What would you’d like to teach and share after the school? and how would you like to teach?

I want to teach writers how to experiment with code/technology to find new ways of conveying their stories and ideas. I also want to teach people with technology skills how to collaborate with writers or use their skills to convey non-statistical information in new and better ways. I’d like to run a workshop where writers get paired up with technologists to produce a project. I don’t think there are enough structures that facilitate this type of collaboration.

Amit has sold me on the efficacy of  very small groups, especially when teaching something people have a lot of inhibitions about (like code.) I once taught a workshop that only 4 people signed up for and I was all like “aw man, no one wanted to take my workshop,” I’m much more inclined to see that situation as an opportunity now.

I’m also excited by the possibility of devloping interactive online tools for this kind of work. I don’t know enough to make them yet, but a lot of times a good tool and instructions on how to use it can go a long way.

 

What do you want the school to become?

I want SFPC to be an enduring part of the cultural landscape of New York City and America. My small field of digital literature has been largely siloed in a few graduate degree programs scattered around the country and for the most part inaccessible to the public. I would like to see SFPC become more of a public institution that acknowledges poetic computation as a valid use of talent and effort and serves as a bridge between the general public and the work of its students and the larger community they represent.

 

What questions are you leaving the school with?  What questions did you come in with?

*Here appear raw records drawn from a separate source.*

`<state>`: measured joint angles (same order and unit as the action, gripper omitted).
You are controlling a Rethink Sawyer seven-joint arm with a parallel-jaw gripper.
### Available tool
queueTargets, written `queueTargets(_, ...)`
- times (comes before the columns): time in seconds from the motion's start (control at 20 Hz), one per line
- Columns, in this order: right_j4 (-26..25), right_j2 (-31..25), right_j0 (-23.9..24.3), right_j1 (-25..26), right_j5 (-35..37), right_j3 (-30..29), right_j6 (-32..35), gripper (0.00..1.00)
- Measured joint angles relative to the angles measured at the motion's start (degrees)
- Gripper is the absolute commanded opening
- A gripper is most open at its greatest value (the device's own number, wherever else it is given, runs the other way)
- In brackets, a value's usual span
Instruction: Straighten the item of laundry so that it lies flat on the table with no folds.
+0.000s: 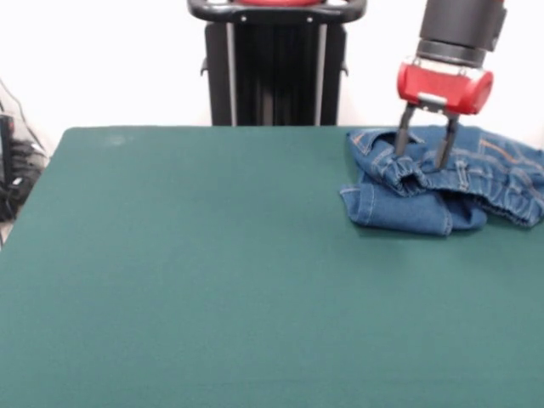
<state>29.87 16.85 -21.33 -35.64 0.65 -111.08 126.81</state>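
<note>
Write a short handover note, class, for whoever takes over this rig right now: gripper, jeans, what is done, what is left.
Gripper: open, fingers down astride a ridge of the jeans' waistband, not closed on it.
Jeans: bunched and folded in a heap at the far right of the table, running towards the picture's right edge.
Done: nothing flat yet.
Left: grasp the cloth, pull it out and spread it until no folds remain.

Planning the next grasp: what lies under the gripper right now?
Under the gripper lies the crumpled jeans, at their bunched elastic waistband. The open fingers straddle a fold. The table beneath that fabric is covered.
</note>
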Motion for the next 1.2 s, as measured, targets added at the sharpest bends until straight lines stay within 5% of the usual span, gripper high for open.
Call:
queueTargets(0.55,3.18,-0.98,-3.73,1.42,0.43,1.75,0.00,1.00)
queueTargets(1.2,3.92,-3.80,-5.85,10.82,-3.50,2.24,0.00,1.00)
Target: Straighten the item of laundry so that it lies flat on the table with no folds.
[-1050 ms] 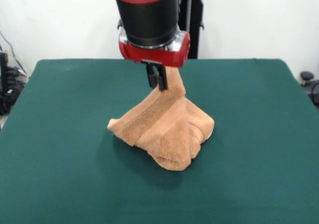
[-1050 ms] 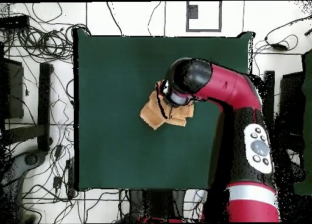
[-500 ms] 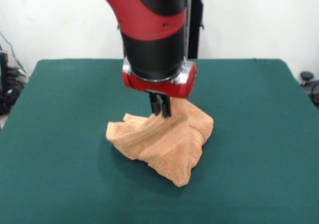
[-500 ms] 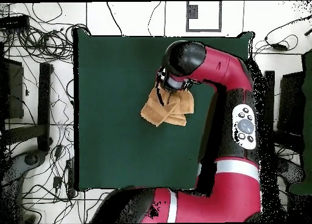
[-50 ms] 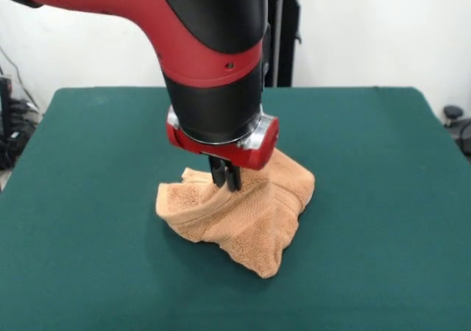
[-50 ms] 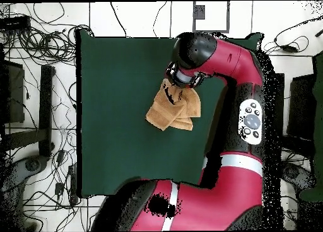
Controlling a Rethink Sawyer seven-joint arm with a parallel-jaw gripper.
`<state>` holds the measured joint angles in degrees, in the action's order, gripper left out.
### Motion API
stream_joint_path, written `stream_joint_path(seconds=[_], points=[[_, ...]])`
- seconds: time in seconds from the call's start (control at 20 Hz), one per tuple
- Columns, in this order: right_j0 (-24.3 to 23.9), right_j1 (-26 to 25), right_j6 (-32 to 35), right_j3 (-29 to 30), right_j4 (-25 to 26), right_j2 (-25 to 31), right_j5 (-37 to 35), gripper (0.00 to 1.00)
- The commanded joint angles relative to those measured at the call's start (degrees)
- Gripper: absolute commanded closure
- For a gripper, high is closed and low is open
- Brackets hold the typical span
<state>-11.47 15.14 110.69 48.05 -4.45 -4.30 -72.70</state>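
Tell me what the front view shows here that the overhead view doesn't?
Only the front view shows the gripper, its fingers shut on an upper edge of the towel, and how the towel stands heaped in thick folds. Only the overhead view shows the whole arm bending across the table's edge, plus cables on the floor around it. Both show the tan towel crumpled, not flat, on the green table.

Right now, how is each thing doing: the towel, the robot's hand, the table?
towel: crumpled and folded in a heap, one edge pinched.
gripper: low over the heap, jaws shut on the towel's edge.
table: green top, the towel resting on it.
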Motion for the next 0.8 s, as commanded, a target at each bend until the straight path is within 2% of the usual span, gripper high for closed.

How can I structure my life so that learning is a constant part of it?
How should I balance my energies between technical skill and valuable ideas? Is it more important to have original technique or original politics?
Am I still a poet?
What makes a good space for working and learning?
Is there a business-model besides commissions and installations that makes sense for this kind of work? Can publishing (many copies low price) make sense for this kind of work?